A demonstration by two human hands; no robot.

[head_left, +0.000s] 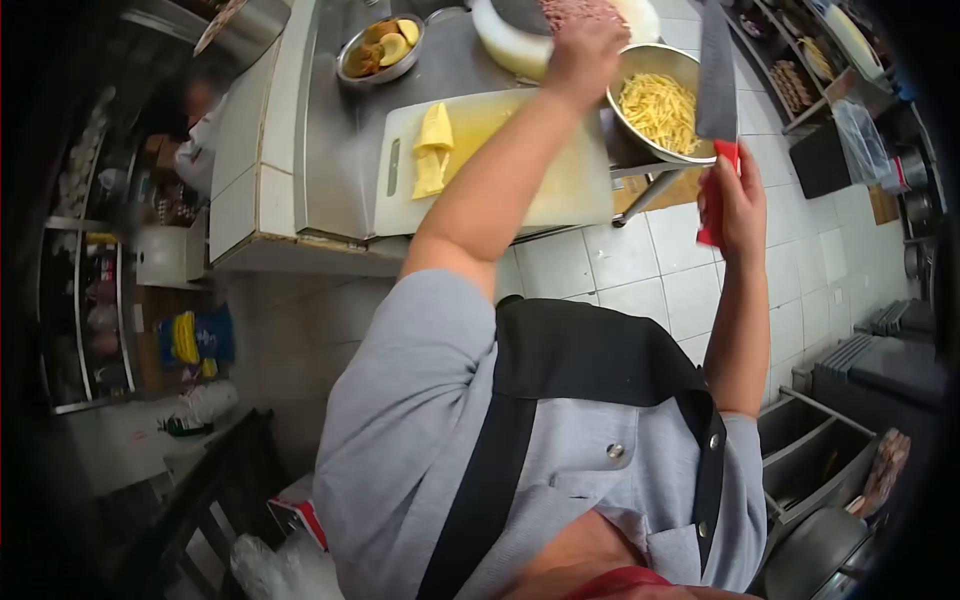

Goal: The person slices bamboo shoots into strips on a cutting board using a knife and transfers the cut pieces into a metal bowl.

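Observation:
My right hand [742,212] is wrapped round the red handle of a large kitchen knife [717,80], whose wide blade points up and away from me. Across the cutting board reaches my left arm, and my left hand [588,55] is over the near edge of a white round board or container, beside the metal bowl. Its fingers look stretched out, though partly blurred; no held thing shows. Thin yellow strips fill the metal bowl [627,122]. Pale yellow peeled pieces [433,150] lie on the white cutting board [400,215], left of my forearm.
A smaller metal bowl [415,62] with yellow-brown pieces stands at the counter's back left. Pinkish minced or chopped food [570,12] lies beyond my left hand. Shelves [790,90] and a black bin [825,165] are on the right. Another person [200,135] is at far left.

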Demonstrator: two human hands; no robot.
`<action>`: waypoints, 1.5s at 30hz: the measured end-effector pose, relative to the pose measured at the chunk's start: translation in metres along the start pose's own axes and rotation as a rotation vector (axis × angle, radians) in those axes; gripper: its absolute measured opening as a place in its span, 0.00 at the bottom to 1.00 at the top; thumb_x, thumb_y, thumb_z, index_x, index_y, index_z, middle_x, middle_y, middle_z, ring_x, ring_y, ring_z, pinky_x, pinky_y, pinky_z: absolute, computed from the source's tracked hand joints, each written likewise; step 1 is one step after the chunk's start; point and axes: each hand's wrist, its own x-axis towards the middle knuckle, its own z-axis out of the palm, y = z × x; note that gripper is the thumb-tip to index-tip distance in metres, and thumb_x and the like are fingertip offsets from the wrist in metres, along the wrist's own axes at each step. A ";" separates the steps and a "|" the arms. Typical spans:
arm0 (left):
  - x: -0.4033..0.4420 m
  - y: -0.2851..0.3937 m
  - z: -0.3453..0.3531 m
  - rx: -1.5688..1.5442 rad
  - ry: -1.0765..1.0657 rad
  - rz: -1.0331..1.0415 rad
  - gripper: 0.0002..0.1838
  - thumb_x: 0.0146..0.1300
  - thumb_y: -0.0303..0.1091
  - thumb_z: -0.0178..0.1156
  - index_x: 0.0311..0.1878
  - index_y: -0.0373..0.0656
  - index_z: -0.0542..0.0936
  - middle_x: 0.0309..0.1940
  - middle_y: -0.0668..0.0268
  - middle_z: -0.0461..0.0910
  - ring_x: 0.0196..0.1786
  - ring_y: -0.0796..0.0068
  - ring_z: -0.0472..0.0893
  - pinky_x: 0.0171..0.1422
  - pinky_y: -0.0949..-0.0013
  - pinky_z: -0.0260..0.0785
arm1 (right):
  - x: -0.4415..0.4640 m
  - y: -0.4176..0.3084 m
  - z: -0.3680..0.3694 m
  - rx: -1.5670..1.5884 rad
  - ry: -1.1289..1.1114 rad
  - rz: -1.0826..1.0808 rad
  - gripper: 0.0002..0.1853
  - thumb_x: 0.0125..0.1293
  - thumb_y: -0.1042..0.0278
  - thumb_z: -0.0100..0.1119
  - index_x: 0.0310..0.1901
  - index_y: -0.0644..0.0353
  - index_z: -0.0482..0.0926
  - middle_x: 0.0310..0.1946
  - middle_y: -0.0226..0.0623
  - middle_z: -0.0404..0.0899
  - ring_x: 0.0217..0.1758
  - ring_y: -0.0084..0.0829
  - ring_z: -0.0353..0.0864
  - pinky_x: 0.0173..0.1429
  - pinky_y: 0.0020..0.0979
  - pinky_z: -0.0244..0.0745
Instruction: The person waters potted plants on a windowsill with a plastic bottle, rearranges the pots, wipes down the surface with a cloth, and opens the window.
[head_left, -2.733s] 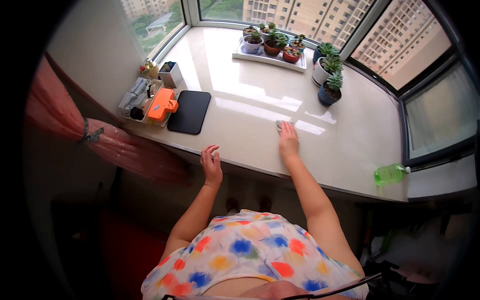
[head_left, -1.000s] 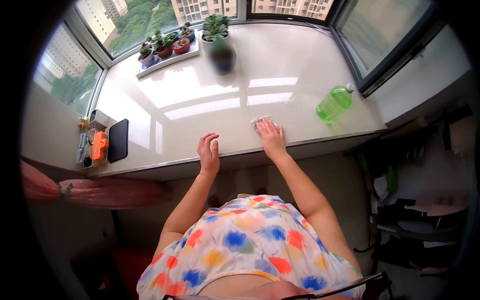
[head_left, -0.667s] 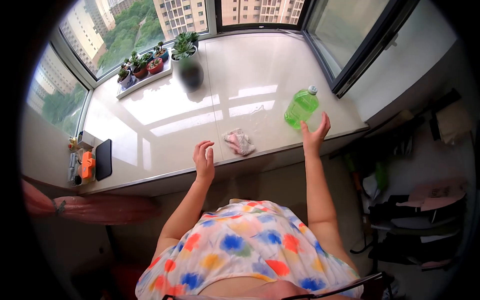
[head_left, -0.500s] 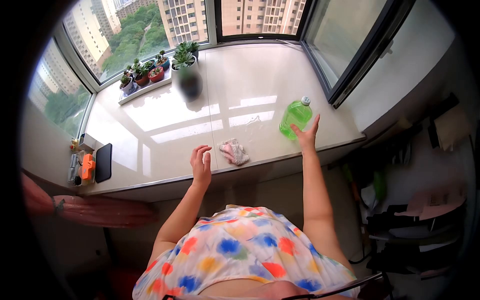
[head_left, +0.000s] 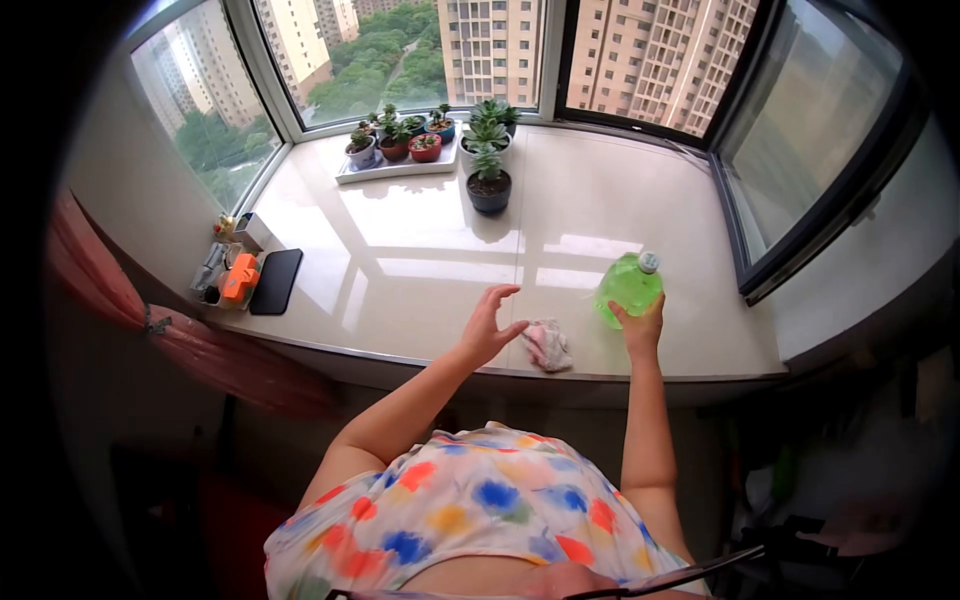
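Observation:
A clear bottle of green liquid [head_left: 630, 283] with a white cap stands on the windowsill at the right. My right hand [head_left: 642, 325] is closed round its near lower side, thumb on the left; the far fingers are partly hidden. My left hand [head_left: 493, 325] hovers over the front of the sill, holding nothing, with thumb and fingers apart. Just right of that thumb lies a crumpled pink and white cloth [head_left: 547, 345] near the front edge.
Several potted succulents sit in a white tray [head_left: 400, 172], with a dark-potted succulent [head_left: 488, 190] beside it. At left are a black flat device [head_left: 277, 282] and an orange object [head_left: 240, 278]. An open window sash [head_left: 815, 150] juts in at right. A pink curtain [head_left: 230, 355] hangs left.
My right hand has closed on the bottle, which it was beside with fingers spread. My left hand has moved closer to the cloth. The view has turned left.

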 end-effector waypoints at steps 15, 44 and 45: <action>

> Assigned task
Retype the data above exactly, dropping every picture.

> Answer space
A demonstration by two human hands; no robot.

[head_left, +0.000s] 

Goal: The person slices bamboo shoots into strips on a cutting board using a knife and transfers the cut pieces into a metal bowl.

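Observation:
My right hand [742,212] is wrapped round the red handle of a large kitchen knife [717,80], whose wide blade points up and away from me. Across the cutting board reaches my left arm, and my left hand [588,55] is over the near edge of a white round board or container, beside the metal bowl. Its fingers look stretched out, though partly blurred; no held thing shows. Thin yellow strips fill the metal bowl [627,122]. Pale yellow peeled pieces [433,150] lie on the white cutting board [400,215], left of my forearm.
A smaller metal bowl [415,62] with yellow-brown pieces stands at the counter's back left. Pinkish minced or chopped food [570,12] lies beyond my left hand. Shelves [790,90] and a black bin [825,165] are on the right. Another person [200,135] is at far left.
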
Demonstrator: two human hands; no robot.
`<action>`: waypoints, 1.5s at 30hz: the measured end-effector pose, relative to the pose measured at the chunk's start: translation in metres along the start pose's own axes and rotation as a rotation vector (axis × angle, radians) in those axes; gripper: its absolute measured opening as a place in its span, 0.00 at the bottom to 1.00 at the top; thumb_x, thumb_y, thumb_z, index_x, index_y, index_z, middle_x, middle_y, middle_z, ring_x, ring_y, ring_z, pinky_x, pinky_y, pinky_z: absolute, computed from the source's tracked hand joints, each written likewise; step 1 is one step after the chunk's start; point and axes: each hand's wrist, its own x-axis towards the middle knuckle, its own z-axis out of the palm, y = z × x; note that gripper is the thumb-tip to index-tip distance in metres, and thumb_x and the like are fingertip offsets from the wrist in metres, along the wrist's own axes at each step. A ";" separates the steps and a "|" the arms. Typical spans:
arm0 (left):
  - x: -0.4033..0.4420 m
  - y: -0.2851..0.3937 m
  - z: -0.3453..0.3531 m
  - rx: -1.5688..1.5442 rad
  - ry: -1.0765..1.0657 rad
  - rz: -1.0331..1.0415 rad
  - gripper: 0.0002..0.1838
  - thumb_x: 0.0146..0.1300
  - thumb_y: -0.0303..0.1091
  - thumb_z: -0.0178..0.1156
  - index_x: 0.0311..0.1878
  - index_y: -0.0373..0.0656
  - index_z: -0.0542..0.0936
  - middle_x: 0.0309..0.1940
  - middle_y: -0.0668..0.0268
  - middle_z: -0.0461..0.0910
  - ring_x: 0.0196..0.1786
  - ring_y: -0.0796..0.0068
  - ring_z: -0.0472..0.0893
  - pinky_x: 0.0171..0.1422
  - pinky_y: -0.0949..-0.0013
  - pinky_z: -0.0260..0.0785
arm1 (right):
  - x: -0.4415..0.4640 m
  - y: -0.4176..0.3084 m
  - z: -0.3680..0.3694 m
  - rx: -1.5670..1.5884 rad
  - ry: -1.1289..1.1114 rad
  - rz: -1.0826..1.0808 rad
  - gripper: 0.0002..0.1853
  - thumb_x: 0.0125..0.1293
  - thumb_y: -0.1042..0.0278
  - thumb_z: -0.0100..0.1119
  - index_x: 0.0310..0.1901
  - index_y: -0.0644..0.0353
  - index_z: -0.0482..0.0926
  - middle_x: 0.0310..0.1946
  - middle_y: -0.0226..0.0623
  - middle_z: -0.0404..0.0899
  - ring_x: 0.0217..0.1758
  - ring_y: -0.0084..0.0829
  - ring_z: -0.0353..0.0864
  - pinky_x: 0.0173..0.1429
  - pinky_y: 0.0020..0.0979
  - pinky_z: -0.0244..0.0745
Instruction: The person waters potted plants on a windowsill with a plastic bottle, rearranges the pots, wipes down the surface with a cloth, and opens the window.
[head_left, -2.733s] 
[head_left, -1.000s] 
[head_left, -0.667s] 
[head_left, -0.500s] 
[head_left, +0.000s] 
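Observation:
A clear bottle of green liquid [head_left: 630, 283] with a white cap stands on the windowsill at the right. My right hand [head_left: 642, 325] is closed round its near lower side, thumb on the left; the far fingers are partly hidden. My left hand [head_left: 493, 325] hovers over the front of the sill, holding nothing, with thumb and fingers apart. Just right of that thumb lies a crumpled pink and white cloth [head_left: 547, 345] near the front edge.
Several potted succulents sit in a white tray [head_left: 400, 172], with a dark-potted succulent [head_left: 488, 190] beside it. At left are a black flat device [head_left: 277, 282] and an orange object [head_left: 240, 278]. An open window sash [head_left: 815, 150] juts in at right. A pink curtain [head_left: 230, 355] hangs left.
My right hand has closed on the bottle, which it was beside with fingers spread. My left hand has moved closer to the cloth. The view has turned left.
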
 end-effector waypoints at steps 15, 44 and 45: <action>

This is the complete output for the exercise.